Lines holding the word "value" in the material below: count them and write the number alone.

▽

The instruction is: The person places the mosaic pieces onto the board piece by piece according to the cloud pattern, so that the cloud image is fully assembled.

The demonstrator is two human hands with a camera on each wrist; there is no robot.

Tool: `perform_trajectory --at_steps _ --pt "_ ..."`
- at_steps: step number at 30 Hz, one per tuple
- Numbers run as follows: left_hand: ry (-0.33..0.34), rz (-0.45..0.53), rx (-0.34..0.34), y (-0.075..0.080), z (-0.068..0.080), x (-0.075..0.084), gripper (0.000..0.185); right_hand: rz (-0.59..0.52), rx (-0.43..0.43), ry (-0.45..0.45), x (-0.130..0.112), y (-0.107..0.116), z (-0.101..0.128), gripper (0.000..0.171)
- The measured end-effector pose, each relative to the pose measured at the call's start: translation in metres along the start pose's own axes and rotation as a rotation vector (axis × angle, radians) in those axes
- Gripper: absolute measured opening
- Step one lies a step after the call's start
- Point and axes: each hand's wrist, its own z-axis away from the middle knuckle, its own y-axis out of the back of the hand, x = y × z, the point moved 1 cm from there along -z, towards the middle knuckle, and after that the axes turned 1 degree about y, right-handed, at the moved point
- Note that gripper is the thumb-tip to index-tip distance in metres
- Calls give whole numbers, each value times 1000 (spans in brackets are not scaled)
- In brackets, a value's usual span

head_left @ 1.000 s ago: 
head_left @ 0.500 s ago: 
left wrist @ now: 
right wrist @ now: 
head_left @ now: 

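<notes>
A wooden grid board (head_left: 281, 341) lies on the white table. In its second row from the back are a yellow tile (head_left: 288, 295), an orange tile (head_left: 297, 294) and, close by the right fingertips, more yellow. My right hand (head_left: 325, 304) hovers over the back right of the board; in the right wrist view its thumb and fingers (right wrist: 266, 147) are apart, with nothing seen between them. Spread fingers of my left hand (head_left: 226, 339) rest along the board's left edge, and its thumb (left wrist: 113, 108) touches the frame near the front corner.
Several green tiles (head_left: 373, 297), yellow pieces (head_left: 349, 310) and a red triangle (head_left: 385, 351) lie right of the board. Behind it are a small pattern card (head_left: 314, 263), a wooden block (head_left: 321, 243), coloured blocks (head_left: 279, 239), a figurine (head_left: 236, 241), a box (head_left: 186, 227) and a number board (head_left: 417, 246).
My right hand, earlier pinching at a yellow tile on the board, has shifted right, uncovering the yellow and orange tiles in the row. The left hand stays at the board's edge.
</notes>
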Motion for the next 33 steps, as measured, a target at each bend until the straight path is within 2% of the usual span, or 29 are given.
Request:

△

Response below:
2